İslamiyet öncesi Orta ve İç Asya’da gelişen ve doğada görebileceğimiz hayvanlar ile mitolojik hayvanların bazen tek başlarına bazen birbirleri ile mücadele eder şekilde işlendiği sanat, “hayvan üslubu” ya da “bozkır üslubu” şeklinde tanımlanmaktadır. Üslup, göçebe şekilde yaşayan Orta Asya toplulukları ile Avrupa’nın ve Asya’nın doğusuna kadar ulaşan geniş bir coğrafyanın sanat eserlerinde görülmektedir. Eski Türklerin hayvanları birer tabu, totem olarak kabilelerde birer arma olarak da kullandıkları bilinmekle birlikte, bu tarzın ikonografik kaynağı kesin olarak aydınlanmamıştır. Hun, Göktürk, Uygur ve diğer Türk topluluklarının süsleme programlarında yer alan hayvan tasvirleri, Şamanizm, Budizm gibi inanç sistemleri ile simgesel anlamlara bürünmüştür. Doğada görülebilen hayvanlar dışında, birkaç hayvanın uzuvlarının birleştirilmesi ile oluşturulan hayali/fantastik hayvan figürleri, halı, kilim, çadır, keçe gibi dokuma ve tekstil ürünlerinde, kupa, kılıç, mızrak, bıçak, asa, at koşum takımı gibi farklı işlevde pek çok nesne üzerinde kullanılmıştır. Hun sanatında sıklıkla uygulanan yırtıcı ya da fantastik hayvanlarla doğada görülebilen geyik, keçi, koyun gibi hayvanlarla mücadele sahneleri en çok tekrar eden sahnelerdir.

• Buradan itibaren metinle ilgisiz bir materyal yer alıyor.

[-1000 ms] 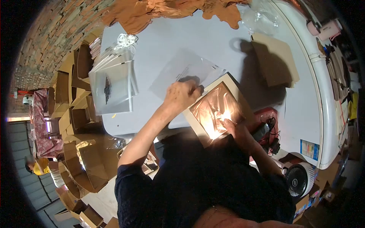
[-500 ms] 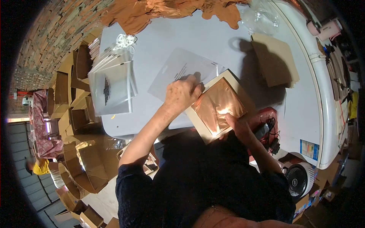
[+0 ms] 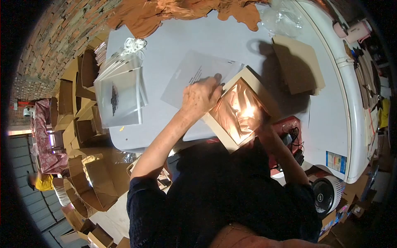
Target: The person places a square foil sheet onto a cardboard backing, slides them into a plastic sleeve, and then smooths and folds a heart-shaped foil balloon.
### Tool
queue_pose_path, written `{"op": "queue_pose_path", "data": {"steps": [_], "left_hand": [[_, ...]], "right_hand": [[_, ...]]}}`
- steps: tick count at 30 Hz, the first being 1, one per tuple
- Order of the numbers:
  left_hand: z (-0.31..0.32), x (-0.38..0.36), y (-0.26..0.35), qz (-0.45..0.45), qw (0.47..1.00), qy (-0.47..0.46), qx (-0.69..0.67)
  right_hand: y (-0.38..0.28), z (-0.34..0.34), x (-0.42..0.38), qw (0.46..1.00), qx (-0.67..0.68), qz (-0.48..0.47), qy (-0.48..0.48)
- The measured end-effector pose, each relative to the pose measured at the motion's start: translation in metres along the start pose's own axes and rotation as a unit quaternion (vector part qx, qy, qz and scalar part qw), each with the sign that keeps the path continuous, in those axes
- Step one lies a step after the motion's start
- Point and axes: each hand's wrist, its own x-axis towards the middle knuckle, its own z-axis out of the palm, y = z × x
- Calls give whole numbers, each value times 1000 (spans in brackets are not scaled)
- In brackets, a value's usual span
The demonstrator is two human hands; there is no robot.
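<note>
A cream-coloured, shallow box [image 3: 231,140] with a shiny copper-brown sheet [image 3: 237,111] framed in its middle is tilted in front of my body. My right hand [image 3: 266,131] grips its lower right edge, its fingers partly hidden beneath. A clear plastic bag [image 3: 182,80] with dark print lies flat on the table. My left hand [image 3: 200,97] rests on that bag with curled fingers pinching near its edge, the thumb close against the box's left side. What exactly sits under the left fingertips is hidden.
Clear bags [image 3: 124,99] lie stacked at the left, near white cord [image 3: 134,45]. Cardboard sheets [image 3: 297,64] lie at the right; brown cloth [image 3: 182,10] covers the table's far edge. Open cartons [image 3: 97,177] stand left, a fan [image 3: 324,196] at lower right. A person in yellow [image 3: 43,182] is far left.
The box has turned and tilted slightly, shifting the glare on its sheet. My right hand has slid from the sheet's surface to the box's edge. The left hand stays nearly in place.
</note>
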Motion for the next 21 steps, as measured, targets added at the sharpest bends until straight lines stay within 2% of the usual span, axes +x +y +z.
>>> {"op": "queue_pose_path", "data": {"steps": [1, 3, 5, 7, 8, 11, 13, 15, 18, 20, 21], "left_hand": [[0, 1, 0, -2, 1000, 0, 0], [-1, 3, 0, -6, 1000, -1, -1], [0, 6, -4, -32, 999, -27, -16], [0, 8, -4, -35, 999, -37, -18], [-1, 9, -3, -24, 999, -33, -12], [-2, 8, 0, -15, 999, -29, -15], [-2, 8, 0, -17, 999, -28, -19], [-2, 8, 0, -20, 999, -29, -20], [-2, 9, -1, -26, 999, -37, -17], [0, 10, -1, -21, 999, -37, -8], [1, 11, -2, -18, 999, -37, -3]], "right_hand": [[-5, -2, 0, 1000, 7, -4, -14], [-8, -3, 2, 993, 103, -24, -48], [-8, -4, 3, 996, 58, -58, -24], [-5, -6, 4, 997, 66, -27, -40], [0, -8, 9, 993, 98, 23, -68], [17, -13, 18, 985, 87, 24, -146], [16, -13, 24, 968, 159, 126, -144], [15, -19, 27, 970, 158, 88, -165], [-7, -24, 17, 987, 66, -41, -138], [-31, -28, 9, 991, 27, -61, -118], [-40, -30, 7, 992, 33, -26, -118]]}}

Orta Asya’daki Türk toplulukları dışında, bölgedeki Bizans, Ermeni sanatında da hayvan üslübu örneklerine rastlanmaktadır. Örneğin, Bizans dönemine, 506 yılına tarihlenen fildişi Areobindus yüzeyinde yer alan aslan boğa mücadelesinde, aslan ön pençelerini ve ağzını boğanın sırtına geçirmiştir. Vaspurakan Prensliği döneminde, 915-921 yıllarında, inşa edilen Van’daki Ahtamar kilisesinde yer alan aslan-boğa mücadelesi içeren sahnede aslan ön pençeleri ile boğanın boynunu kavramış, dişlerini de boynuna geçirmiştir. Erken İslam yapılarından biri olan ve 8. yüzyıla tarihlenen Hırbet el Mefcer Sarayı’nın taban mozaiklerindeki sahnede de aslan pençelerini ve dişlerini ceylanın sırtına geçirmiştir. Diyarbakır Ulu Cami’nin avlu doğu girişinde (1177-1186) yer alan aslan-boğa mücadelesinde de darbeyi gerçekleştiren aslan figürü üstte, darbeyi alan boğa figürü alttadır. Ön ve sağ arka pençelerini boğanın sırtına geçirmiş olan aslan, sol arka pençesi ile de boğanın kuyruğunu tutmaktadır. Sınırlı sayıda verebildiğimiz örneklerde de görüldüğü üzere sahnelerde hep aslan darbeyi yapan olarak üstte pençeleri ya da dişleri ile avını kavramaktadır.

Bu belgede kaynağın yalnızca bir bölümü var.